Ultimately F2 is an action shooter with some horror/supernatural underpinnings. Where in Dead Space the horror is front and center, F2 uses the horror sparingly like sprinkles on a scary cupcake.
The Graphics, like the rest of the game, aren’t bad and at some points (some of the creatures) above average but overall everything looks fairly typical. If you’re going to go for realism, the bar has been raised by games like Resident Evil 5 and Call of Duty; if you’re going to go for artistic stylization then the bar has been raised by games like Bioshock and Gears of War.

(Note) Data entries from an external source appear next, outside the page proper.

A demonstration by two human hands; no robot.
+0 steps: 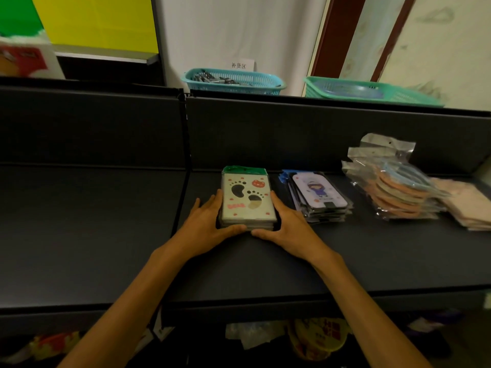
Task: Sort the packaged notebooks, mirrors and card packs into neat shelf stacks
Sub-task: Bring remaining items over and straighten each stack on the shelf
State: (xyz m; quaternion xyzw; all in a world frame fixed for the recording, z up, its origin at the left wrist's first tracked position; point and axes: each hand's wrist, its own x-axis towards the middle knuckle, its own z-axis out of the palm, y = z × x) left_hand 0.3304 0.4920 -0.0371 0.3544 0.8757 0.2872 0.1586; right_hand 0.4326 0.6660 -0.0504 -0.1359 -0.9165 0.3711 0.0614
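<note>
A stack of packaged notebooks [248,199] with a footprint picture on a pale cover lies on the dark shelf [358,256]. My left hand [206,225] presses against the stack's left side and front corner. My right hand [289,225] presses its right side and front corner. Both thumbs meet at the front edge. To the right lies a stack of packs [320,199] with a cartoon girl on top. Further right sits a pile of round pink and blue items in clear bags [398,189].
A flat pinkish pile [467,205] lies at the far right of the shelf. Two teal baskets [233,81] [372,92] stand behind the shelf's back panel. A metal divider [183,166] separates the left shelf section. Goods lie on the lower shelf [316,338].
</note>
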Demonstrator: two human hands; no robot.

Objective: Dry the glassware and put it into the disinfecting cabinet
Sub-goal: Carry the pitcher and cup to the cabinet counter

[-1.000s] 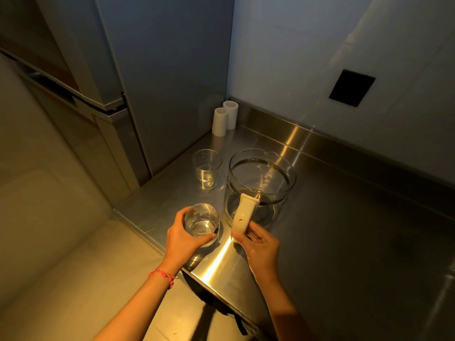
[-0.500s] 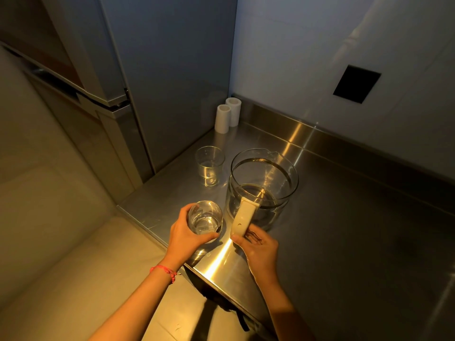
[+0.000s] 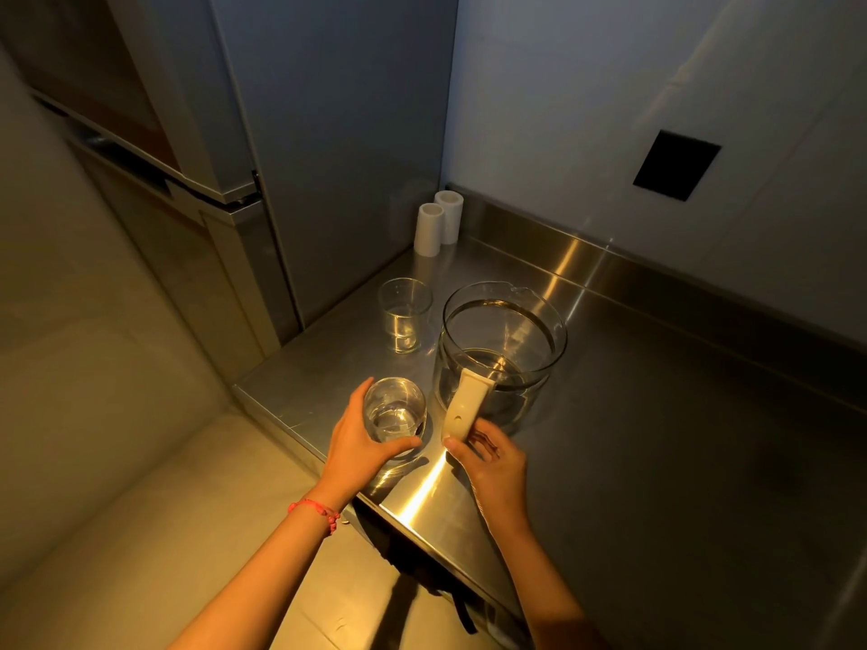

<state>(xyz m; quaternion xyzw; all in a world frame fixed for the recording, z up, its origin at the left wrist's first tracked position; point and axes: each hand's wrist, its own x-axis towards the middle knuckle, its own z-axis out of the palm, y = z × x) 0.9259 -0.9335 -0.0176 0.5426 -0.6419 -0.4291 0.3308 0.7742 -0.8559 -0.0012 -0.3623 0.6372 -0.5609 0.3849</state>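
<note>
Little has changed vs 1 s ago: both hands sit where they were, glassware hasn't shifted; only the view moved slightly. So drying prob hasn't begun, no cloth visible.

Left hand [image 3: 359, 436] is curled round the small glass [image 3: 394, 415], thumb on its near wall, glass standing on the steel counter [image 3: 657, 438] near the front edge. Right hand [image 3: 492, 464] has fingers half-closed on the lower end of the glass jug [image 3: 502, 344]'s cream handle [image 3: 464, 408]; firmness of grip can't be told. A second glass [image 3: 404, 314] stands free behind.
</note>
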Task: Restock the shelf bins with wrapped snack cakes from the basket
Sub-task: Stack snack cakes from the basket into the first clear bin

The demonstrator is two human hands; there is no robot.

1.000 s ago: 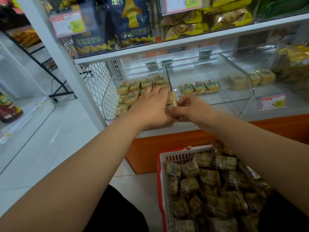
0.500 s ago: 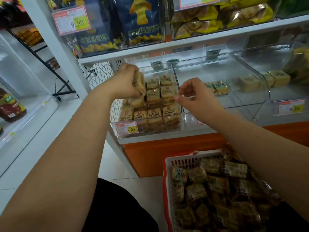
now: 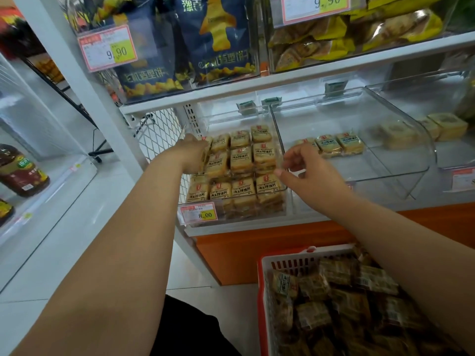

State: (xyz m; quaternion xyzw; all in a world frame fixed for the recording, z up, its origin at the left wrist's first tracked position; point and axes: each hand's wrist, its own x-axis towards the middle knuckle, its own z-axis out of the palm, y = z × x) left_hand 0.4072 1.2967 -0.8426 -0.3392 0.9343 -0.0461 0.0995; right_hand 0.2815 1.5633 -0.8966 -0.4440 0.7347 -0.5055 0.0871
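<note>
Dark blue snack bags [image 3: 203, 44] fill the upper shelf (tagged 9.90), a brown bottle [image 3: 20, 170] far left.

Your left hand [image 3: 191, 156] reaches into the left bin [image 3: 231, 219], fingers among the snack cakes [image 3: 241, 160] at its left edge; can't tell if it's gripping one. Your right hand [image 3: 308, 173] hovers just right of that stack, fingers loosely curled, holding nothing. Basket [image 3: 288, 263] sits below your right forearm, w/ wrapped cakes inside.
</note>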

F.E.A.R. 2 stays within safe and acceptable boundaries while never striving to excel.
Strong A.I. Enemies
The enemy A.I. is easily one of the game’s highest achievements. Black-Ops will yell “oh fuck!” and scatter when you throw a grenade their way. They’ll also intelligently change positions and move up on you, trying to gain a tactical advantage and using nearby furnishings as cover (an option available to the player as well). This A.I. is extremely well implemented and you’re never really safe staying in the same place for too long while under attack.
Time Slowing Action
F2 enjoys throwing numerous enemies at you but gives your character supernaturally fast reflexes which allow you to essentially slow down time to allow you to take on the slew of bad guys. The weapons selection is fairly common and consists of shotgun, pistol, sub-machine gun and automatic rifle among others.
Been There, Done That
What F.E.A.R. 2 does, it does very well but there isn’t anything to make it something truly special. We’ve been there and done that before. Walking around empty hospitals looking for randomly scattered intel, health packs and ammo is really starting to feel a little old. Bioshock is not that different in its gameplay mechanic but it’s done so exquisitely well as to make that style of game play all shiny and new.
The Cost of Fear
F.E.A.R. 2 is a perfectly worthwhile game, I enjoyed my time playing it but it makes a great argument for the necessity of a tiered pricing structure for games. Bioshock, Fallout 3 or Call of Duty may be worthy of a $60 price tag but F.E.A.R. 2 would feel much more respectable at a $30 price point. At twice that much it’s a little pricey and probably worth waiting a few months for a price drop.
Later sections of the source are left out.